Hope you got the idea. What do you think? Any interest?


----------



## Pensacola Tiger (May 30, 2014)

A better idea might be to make a large internal cavity with a small hole in the end of the ferrule that just has to be opened to fit the tang. I believe one of our handle makers has been doing this for years.


----------



## icanhaschzbrgr (May 30, 2014)

Pensacola Tiger said:


> A better idea might be to make a large internal cavity with a small hole in the end of the ferrule that just has to be opened to fit the tang. I believe one of our handle makers has been doing this for years.
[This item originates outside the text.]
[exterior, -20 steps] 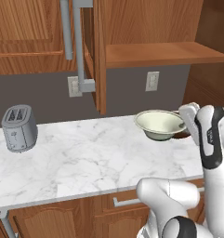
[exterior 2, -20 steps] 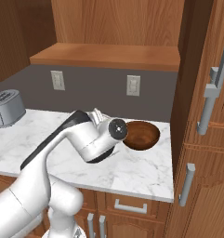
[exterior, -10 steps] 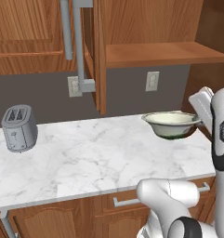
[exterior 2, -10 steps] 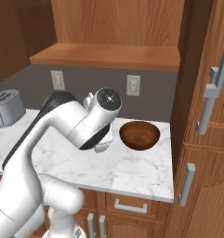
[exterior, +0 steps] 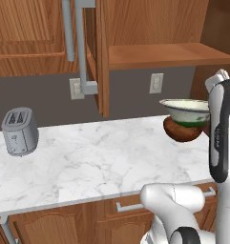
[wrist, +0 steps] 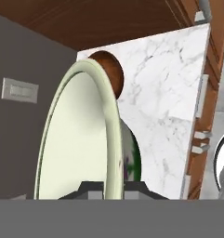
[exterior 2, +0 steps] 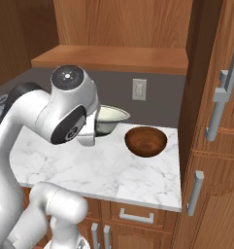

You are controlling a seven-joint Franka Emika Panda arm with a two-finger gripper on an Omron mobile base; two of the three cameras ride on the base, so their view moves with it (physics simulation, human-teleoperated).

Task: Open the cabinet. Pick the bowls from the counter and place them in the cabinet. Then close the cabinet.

I don't think "one hole fits all" is the best solution. Some tangs are just huge while others are pretty small, but with "one hole fits all" you'd be forced to make a huge hole even if there's no need to. Dunno, imho it's easier for maker but worse for end user


----------



## Pensacola Tiger (May 30, 2014)

icanhaschzbrgr said:


> I don't think "one hole fits all" is the best solution. Some tangs are just huge while others are pretty small, but with "one hole fits all" you'd be forced to make a huge hole even if there's no need to. Dunno, imho it's easier for maker but worse for end user



I don't understand your objection. The hole is not seen by the end user, and the epoxy fills the excess space. The slot in the end of the ferrule is opened just enough to accept the tang and there aren't any gaps. I have several handles made in this fashion and there are no problems.


----------



## icanhaschzbrgr (May 30, 2014)

Pensacola Tiger said:


> I don't understand your objection. The hole is not seen by the end user, and the epoxy fills the excess space. The slot in the end of the ferrule is opened just enough to accept the tang and there aren't any gaps. I have several handles made in this fashion and there are no problems.
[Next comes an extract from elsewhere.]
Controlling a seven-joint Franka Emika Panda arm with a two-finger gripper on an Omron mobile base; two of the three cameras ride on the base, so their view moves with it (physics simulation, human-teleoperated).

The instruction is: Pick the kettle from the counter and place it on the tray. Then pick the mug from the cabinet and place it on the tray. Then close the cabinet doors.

Besides some technical issues that might arise with smaller tapered handles, I don't like that idea in general. It's basically removing more material than it's necessary. And user would still need to shape slot for his tang. It's a pilot hole on steroids, but not the solution I'm aiming for.

To me handles for blade are more or less the same to what glove is for hand. You don't burn your hands into gloves, nor adjust them with needle and threads, instead you'd get gloves of your size. Not the best metaphor but describes more or less my idea.


----------



## apicius9 (May 30, 2014)

If you find a perfect solution, please let us know.  I agree, the better we could make the handles to fit from the beginning, the better overall. But that really works only if you have the knife on hand. I often make the handles without knowing what knife they will go on, so having an internal slot oversized to accommodate tangs of any size is the best I could come up with. I agree, it also makes my life a little easier than a precision fit, but that is not the main reason for doing it that way. The other problem you run into is the inconsistency of tangs. Even from the same maker and the same knife, they can be different - if you talk about forged knives like Watanabe, Shigefusa etc. Takeda tangs can be less than half the size of a Watanabe tang for the same size knife. Tang can also be twisted or bent. So, sometimes it makes more sense to hammer or grind the tang a bit rather than change the slot on the handle. 
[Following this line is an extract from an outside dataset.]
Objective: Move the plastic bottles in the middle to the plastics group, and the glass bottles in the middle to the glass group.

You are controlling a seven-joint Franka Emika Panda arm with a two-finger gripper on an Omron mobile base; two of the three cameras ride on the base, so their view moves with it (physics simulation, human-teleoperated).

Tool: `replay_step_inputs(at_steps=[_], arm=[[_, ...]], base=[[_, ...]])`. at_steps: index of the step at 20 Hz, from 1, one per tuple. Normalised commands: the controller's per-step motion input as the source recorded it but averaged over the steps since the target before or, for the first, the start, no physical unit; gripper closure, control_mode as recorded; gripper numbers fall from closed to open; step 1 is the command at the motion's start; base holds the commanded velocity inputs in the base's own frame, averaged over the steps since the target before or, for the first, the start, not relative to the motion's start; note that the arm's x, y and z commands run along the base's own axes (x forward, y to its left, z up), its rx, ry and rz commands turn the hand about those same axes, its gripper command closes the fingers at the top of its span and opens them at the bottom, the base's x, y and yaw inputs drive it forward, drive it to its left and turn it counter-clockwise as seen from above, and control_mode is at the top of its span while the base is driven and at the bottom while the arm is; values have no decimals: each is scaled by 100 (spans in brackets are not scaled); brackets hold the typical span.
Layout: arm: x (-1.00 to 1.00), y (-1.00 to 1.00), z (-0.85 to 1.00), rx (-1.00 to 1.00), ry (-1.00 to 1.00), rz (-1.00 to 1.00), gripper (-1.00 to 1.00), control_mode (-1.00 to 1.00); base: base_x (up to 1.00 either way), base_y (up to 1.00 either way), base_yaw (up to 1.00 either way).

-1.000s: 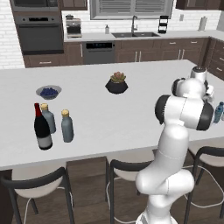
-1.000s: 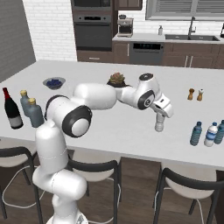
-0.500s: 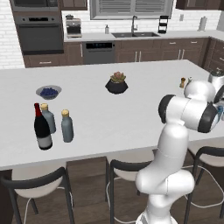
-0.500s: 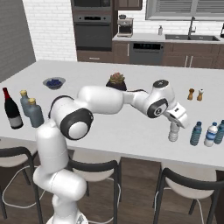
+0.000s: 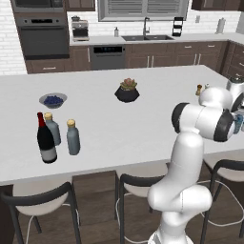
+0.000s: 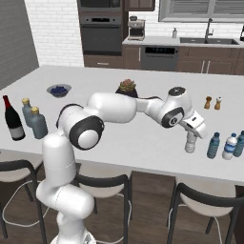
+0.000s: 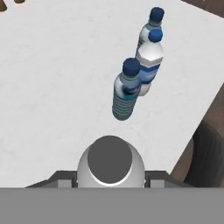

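Far left on the white counter: the glass group, namely a dark wine bottle with two grey yellow-capped bottles just beside it, standing as in the earlier pictures. Further right, a blue bowl and a potted plant, likewise unmoved. Right of centre: the gripper, swung from the middle of the counter over the last second and now near the right end. Clamped between its dark fingers, one on each side: a pale upright bottle, grey cap uppermost from the hand camera. Probably plastic, though hard to confirm from this blurry render. Base on the counter or just above it, cannot tell which. Far right, just beside the carried bottle but not touching it: the plastics group, three small blue-capped bottles in a close cluster near the counter edge. Carry looks essentially finished; seemingly left for this bottle, only setting down and letting go, with care not to knock the nearest neighbour.
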Motion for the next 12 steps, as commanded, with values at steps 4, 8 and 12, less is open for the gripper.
replay_step_inputs(at_steps=[4,8,12], arm=[[27,-19,-9,0,0,0,100,-100],[7,-19,-5,0,0,0,100,-100],[0,-24,-12,0,0,0,100,-100]], base=[[0,0,0],[0,0,0],[0,0,0]])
Not trying to be too negative, I would be the first one to jump on your system if it works. Just saying that there are a number of variables you will need to juggle. 

Stefan


----------



## Pensacola Tiger (May 30, 2014)

icanhaschzbrgr said:


> Besides some technical issues that might arise with smaller tapered handles, I don't like that idea in general. It's basically removing more material than it's necessary. And user would still need to shape slot for his tang. It's a pilot hole on steroids, but not the solution I'm aiming for.
> 
> To me handles for blade are more or less the same to what glove is for hand. You don't burn your hands into gloves, nor adjust them with needle and threads, instead you'd get gloves of your size. Not the best metaphor but describes more or less my idea.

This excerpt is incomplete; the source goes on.